# TASK GOAL
Please repeat, from the entries that follow, the lines from the one containing "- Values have" through the one containing "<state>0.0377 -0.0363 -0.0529" exactly, adding nothing.

====== DATA EXTRACT ======

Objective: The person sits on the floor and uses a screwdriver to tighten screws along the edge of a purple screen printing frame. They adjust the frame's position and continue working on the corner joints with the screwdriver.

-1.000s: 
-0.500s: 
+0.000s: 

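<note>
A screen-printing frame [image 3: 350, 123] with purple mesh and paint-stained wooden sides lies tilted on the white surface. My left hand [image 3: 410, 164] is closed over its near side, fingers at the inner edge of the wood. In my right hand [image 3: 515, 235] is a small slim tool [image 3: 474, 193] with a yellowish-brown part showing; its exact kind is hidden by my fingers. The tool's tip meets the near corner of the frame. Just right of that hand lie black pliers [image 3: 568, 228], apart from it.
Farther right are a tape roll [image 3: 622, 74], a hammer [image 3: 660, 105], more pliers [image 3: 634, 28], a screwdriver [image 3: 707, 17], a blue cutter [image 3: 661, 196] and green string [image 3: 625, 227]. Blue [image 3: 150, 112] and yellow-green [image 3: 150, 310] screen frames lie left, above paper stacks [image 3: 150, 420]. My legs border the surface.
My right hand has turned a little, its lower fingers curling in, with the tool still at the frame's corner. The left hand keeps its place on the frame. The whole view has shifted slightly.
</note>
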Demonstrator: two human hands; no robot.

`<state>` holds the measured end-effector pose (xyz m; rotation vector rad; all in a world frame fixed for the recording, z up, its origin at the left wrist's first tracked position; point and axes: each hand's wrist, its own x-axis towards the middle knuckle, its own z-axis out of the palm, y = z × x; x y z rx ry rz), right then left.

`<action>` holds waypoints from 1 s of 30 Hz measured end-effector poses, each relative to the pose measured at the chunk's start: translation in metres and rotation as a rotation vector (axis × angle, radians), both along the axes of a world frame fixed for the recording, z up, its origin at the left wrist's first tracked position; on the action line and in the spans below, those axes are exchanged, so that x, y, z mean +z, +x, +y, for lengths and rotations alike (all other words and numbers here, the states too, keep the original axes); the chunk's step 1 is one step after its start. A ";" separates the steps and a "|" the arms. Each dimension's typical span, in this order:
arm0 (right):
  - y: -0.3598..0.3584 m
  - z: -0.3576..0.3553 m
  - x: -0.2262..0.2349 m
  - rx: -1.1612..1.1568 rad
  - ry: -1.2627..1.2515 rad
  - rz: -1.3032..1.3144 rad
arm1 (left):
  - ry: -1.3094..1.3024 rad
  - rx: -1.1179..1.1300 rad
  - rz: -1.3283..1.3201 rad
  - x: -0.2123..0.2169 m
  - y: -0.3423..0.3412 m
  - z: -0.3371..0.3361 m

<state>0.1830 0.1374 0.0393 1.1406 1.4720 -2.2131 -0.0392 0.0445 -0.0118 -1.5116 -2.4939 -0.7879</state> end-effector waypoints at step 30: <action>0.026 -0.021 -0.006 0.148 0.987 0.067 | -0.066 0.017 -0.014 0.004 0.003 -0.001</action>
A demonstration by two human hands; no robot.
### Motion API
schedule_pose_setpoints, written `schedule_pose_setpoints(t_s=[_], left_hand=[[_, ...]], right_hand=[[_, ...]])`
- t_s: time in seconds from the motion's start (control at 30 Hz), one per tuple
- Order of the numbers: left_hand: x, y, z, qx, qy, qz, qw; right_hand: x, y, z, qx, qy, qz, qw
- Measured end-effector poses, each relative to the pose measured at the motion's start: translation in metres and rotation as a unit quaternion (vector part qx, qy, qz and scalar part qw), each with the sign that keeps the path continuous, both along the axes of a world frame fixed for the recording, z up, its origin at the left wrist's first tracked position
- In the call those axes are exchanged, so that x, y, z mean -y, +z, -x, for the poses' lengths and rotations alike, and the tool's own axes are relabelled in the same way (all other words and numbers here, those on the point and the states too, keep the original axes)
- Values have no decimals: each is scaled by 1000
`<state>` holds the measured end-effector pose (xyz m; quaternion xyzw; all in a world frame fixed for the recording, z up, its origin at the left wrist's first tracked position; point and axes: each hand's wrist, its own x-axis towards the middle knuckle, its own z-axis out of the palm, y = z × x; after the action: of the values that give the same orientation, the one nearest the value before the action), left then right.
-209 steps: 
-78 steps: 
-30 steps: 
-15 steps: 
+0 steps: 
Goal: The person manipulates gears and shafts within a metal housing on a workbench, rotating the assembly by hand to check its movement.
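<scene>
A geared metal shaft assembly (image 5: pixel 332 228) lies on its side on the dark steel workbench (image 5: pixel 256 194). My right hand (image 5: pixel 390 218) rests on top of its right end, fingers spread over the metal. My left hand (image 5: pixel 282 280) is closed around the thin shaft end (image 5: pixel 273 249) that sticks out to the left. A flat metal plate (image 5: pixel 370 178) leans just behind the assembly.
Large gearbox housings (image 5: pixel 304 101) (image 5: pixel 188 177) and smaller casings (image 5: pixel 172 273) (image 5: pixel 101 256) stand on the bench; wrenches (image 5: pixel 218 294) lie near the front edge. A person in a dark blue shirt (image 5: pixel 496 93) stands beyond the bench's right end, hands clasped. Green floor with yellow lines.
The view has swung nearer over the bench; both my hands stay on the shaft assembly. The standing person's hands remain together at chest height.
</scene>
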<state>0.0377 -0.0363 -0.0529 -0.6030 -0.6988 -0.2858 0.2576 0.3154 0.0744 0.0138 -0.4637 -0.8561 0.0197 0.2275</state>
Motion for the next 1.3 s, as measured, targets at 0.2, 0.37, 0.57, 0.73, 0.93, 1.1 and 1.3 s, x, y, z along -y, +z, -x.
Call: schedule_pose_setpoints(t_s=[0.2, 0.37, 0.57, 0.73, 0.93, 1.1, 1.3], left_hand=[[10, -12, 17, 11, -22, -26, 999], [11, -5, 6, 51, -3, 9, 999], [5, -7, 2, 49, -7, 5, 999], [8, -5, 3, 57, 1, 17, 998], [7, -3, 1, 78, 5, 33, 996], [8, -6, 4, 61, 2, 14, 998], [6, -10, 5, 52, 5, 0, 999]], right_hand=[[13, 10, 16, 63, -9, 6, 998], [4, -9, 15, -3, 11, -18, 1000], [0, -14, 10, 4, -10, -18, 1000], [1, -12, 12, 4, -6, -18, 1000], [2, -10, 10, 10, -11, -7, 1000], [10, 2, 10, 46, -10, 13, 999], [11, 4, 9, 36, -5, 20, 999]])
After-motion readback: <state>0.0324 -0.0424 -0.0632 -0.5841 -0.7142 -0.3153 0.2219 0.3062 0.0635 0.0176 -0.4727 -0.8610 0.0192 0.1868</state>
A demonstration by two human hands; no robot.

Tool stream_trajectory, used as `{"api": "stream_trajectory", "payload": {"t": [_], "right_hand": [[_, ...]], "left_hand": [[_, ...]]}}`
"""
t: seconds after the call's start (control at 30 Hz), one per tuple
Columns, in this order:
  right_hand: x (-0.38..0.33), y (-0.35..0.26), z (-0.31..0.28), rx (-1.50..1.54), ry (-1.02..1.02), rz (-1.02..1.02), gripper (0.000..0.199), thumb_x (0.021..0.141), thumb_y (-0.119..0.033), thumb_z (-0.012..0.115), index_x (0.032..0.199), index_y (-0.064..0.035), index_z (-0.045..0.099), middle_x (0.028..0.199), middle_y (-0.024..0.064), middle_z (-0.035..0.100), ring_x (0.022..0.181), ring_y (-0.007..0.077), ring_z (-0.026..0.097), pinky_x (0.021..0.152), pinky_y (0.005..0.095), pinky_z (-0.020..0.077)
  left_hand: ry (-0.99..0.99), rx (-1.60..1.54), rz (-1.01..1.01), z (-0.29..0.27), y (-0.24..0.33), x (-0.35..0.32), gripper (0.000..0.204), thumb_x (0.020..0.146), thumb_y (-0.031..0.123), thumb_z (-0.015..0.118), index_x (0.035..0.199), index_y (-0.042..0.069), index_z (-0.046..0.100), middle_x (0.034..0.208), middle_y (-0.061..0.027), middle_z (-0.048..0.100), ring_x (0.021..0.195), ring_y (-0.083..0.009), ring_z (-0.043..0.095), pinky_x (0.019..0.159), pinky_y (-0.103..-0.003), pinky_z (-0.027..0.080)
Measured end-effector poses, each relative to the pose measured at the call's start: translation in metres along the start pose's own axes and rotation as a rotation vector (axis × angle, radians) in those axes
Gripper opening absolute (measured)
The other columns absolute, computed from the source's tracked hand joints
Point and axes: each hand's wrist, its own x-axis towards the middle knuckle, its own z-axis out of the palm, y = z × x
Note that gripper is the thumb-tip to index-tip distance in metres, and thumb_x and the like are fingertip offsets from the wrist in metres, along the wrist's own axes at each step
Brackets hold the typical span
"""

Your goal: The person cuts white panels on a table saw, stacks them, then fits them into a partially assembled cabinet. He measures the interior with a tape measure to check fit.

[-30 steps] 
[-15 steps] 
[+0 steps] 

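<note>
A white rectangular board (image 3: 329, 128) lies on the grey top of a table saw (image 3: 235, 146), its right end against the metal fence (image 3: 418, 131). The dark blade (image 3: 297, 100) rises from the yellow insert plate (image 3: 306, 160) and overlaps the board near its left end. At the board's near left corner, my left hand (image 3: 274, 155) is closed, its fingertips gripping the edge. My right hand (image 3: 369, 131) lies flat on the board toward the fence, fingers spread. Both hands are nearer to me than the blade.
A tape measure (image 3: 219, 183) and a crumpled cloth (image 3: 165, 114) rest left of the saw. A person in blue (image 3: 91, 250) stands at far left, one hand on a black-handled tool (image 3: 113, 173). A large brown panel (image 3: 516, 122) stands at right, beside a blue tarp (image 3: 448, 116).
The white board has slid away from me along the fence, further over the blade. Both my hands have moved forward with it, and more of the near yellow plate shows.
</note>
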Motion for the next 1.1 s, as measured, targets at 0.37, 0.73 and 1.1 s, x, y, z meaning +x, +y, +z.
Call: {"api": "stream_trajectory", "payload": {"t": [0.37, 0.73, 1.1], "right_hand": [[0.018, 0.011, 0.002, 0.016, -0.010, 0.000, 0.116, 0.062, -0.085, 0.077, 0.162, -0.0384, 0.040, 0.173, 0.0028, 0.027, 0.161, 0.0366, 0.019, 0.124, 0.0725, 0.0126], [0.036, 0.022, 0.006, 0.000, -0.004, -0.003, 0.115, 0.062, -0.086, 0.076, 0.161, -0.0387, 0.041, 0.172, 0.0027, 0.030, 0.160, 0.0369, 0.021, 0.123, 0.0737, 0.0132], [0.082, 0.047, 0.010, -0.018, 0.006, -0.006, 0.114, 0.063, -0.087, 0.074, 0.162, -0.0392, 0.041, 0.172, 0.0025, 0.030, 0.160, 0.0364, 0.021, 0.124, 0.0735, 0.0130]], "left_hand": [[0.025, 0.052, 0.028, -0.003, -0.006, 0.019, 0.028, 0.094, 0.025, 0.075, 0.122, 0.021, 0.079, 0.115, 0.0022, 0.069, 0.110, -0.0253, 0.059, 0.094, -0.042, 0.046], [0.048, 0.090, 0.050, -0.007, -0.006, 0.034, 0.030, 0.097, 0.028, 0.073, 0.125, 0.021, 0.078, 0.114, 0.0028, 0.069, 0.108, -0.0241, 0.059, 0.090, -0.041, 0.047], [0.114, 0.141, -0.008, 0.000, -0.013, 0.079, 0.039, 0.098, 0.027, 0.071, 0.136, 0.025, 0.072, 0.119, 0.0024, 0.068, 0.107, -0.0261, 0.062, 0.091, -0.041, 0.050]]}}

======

# REPLY
- Values have no decimals: each is scaled by 1000
`<state>` holds the measured end-effector pose (xyz m; quaternion xyzw; all in a world frame fixed for the recording, z up, its origin at the left wrist's first tracked position; point and axes: each hand's wrist, its own x-axis towards the middle knuckle, its own z-axis out of the palm, y = z × x; after the action: of the values that give the same orientation, the one nearest the value before the action), left then right.
-209 steps: 
-78 steps: 
-30 steps: 
-15 steps: 
+0 steps: 
Goal: The person manipulates gears and shafts within a metal housing on a workbench, rotating the assembly by hand to check its movement.
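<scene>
A geared metal shaft assembly (image 5: pixel 332 228) lies on its side on the dark steel workbench (image 5: pixel 256 194). My right hand (image 5: pixel 390 218) rests on top of its right end, fingers spread over the metal. My left hand (image 5: pixel 282 280) is closed around the thin shaft end (image 5: pixel 273 249) that sticks out to the left. A flat metal plate (image 5: pixel 370 178) leans just behind the assembly.
Large gearbox housings (image 5: pixel 304 101) (image 5: pixel 188 177) and smaller casings (image 5: pixel 172 273) (image 5: pixel 101 256) stand on the bench; wrenches (image 5: pixel 218 294) lie near the front edge. A person in a dark blue shirt (image 5: pixel 496 93) stands beyond the bench's right end, hands clasped. Green floor with yellow lines.
The view has swung nearer over the bench; both my hands stay on the shaft assembly. The standing person's hands remain together at chest height.
</scene>
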<state>0.0377 -0.0363 -0.0529 -0.6030 -0.6988 -0.2858 0.2576 0.3154 0.0744 0.0138 -0.4637 -0.8561 0.0197 0.2275</state>

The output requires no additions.